Но старая моя домоправительница обошла стол и села напротив меня. Из почтения или в насмешку — трудно сказать.
— Я ведь тоже, бывает, не сплю ночью, молодой барин, — сказала она. — Чего ж не глянуть, коли уж все равно на ногах, вдруг вам что нужно.
— Мне нужно, чтобы меня оставили в покое, — сказал я. — Известно ли вам, Жофи, что улыбка — благороднейшее выражение лица человеческого? Вы же только ухмыляться умеете.
— Это потому, что зубов у меня нет, молодой барин, — сказала Жофи. — Вот как и у вас-то повыпадут…
— На это не рассчитывайте, — сказал я. — Я и на смертном одре кусаться буду. А кстати, почему вы ухмыльнулись или, скажем, улыбнулись, когда я предложил вам присесть? Подумали небось: птичка вылетела, теперь и старая Жофи сойдет, так?
Жофи помолчала, словно хотела проглотить слова, уже рвавшиеся с языка.
— Ну покаркайте уж, коли на то пошло!
— Только б не досталось вам еще горших разочарований, молодой барин, — сказала старая домоправительница и с жалостью уставила на меня свои маленькие водянистые глаза. — Вот когда меня уже не будет, чтобы вам тут прислуживать, и останетесь вы один как перст…
— За меня, моя старушка, не бойтесь, — сказал я и, если память мне не изменяет, даже засмеялся, — таким стариканам, как мы с вами, особенно много разочарований уже не грозит.

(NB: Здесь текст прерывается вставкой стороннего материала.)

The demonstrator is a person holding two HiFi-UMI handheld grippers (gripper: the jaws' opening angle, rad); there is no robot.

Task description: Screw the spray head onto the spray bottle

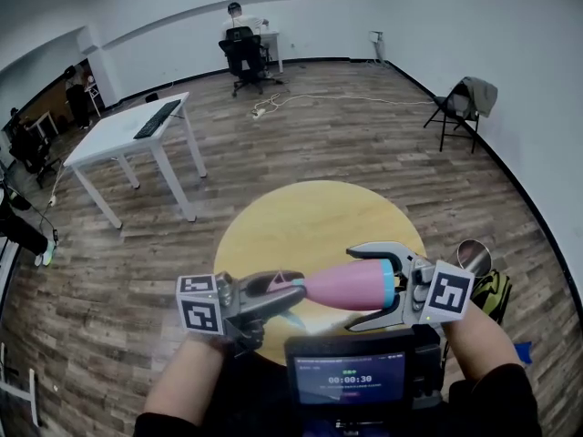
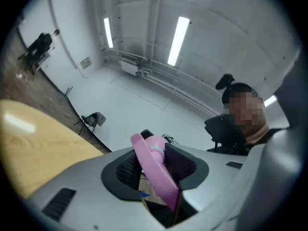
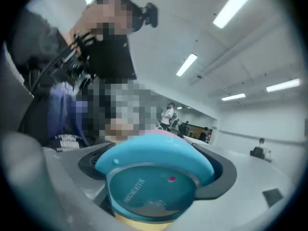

Нам-то с вами известно, какова молодежь… А мне вот известно еще, каковы старые злые завистницы, которые для чужого рта кусок хлеба жалеют…
— Ладно вам, не волнуйтесь уж! — сказала Жофи. — Эдак-то и здоровью во вред.
И все-таки в тот день, после первого моего одинокого завтрака, я поднялся от стола с тяжелым сердцем, даже не пошел в сад. Не предсказания моей домоправительницы так меня взбудоражили — им-то я верил и не верил, — а поразительное открытие: кажется, уж все во мне выгорело дотла, и вот одна точно нацеленная из ада искра — и меня опять опалило.
Если не ошибаюсь, в тот год стояла у нас долгая теплая осень; меня нарядили в легкий серый костюм, когда я решил первый раз выйти со двора. Пройтись по улице Кароя Лотца до конца, затем по аллее Эржебет Силади, по улице Хазмана — и назад, по Пашарети. Моя невестка попыталась взять меня под руку, очевидно, чтобы поддерживать. Но мне не хотелось касаться даже платья ее.